#### [EXERCISE AIM]
A verbatim transcript of the data below is required, images omitted.
═════ DATA EXTRACT ═════
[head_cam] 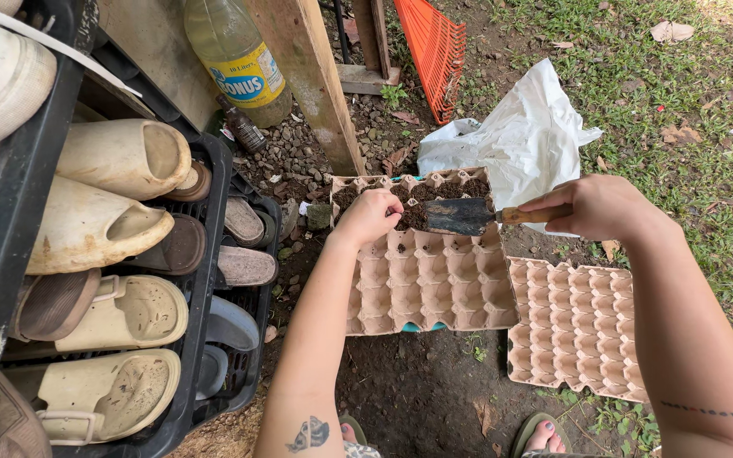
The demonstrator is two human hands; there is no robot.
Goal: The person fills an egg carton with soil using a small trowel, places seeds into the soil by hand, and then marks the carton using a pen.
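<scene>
Egg tray point(422, 280) on bare dirt ground, grey-brown cardboard, most cups empty, far rows filled with dark soil point(413, 203). Left hand point(371, 216) rests on the tray's far part, fingers curled together down into the soil-filled cups, nothing clearly clamped in them. Right hand point(600, 208), just right of the left, grip clamped on the wooden handle of a small trowel point(468, 216); the dark metal blade points left, over the tray's far edge, tip just beside the left fingers. Second egg tray point(574, 326) lies below the right forearm, all cups empty, just right of the first. Beyond the right hand, white plastic bag point(523, 136) on the ground. Left of the left hand, black crate point(214, 254) with sandals.
</scene>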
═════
#### [TASK RESPONSE]
[head_cam] 
The demonstrator is two human hands; there is no robot.
Goal: The person fills an egg carton with soil using a small trowel, places seeds into the soil by hand, and then marks the carton using a pen.
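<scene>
Egg tray point(422, 280) on bare dirt ground, grey-brown cardboard, most cups empty, far rows filled with dark soil point(413, 203). Left hand point(371, 216) rests on the tray's far part, fingers curled together down into the soil-filled cups, nothing clearly clamped in them. Right hand point(600, 208), just right of the left, grip clamped on the wooden handle of a small trowel point(468, 216); the dark metal blade points left, over the tray's far edge, tip just beside the left fingers. Second egg tray point(574, 326) lies below the right forearm, all cups empty, just right of the first. Beyond the right hand, white plastic bag point(523, 136) on the ground. Left of the left hand, black crate point(214, 254) with sandals.
</scene>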

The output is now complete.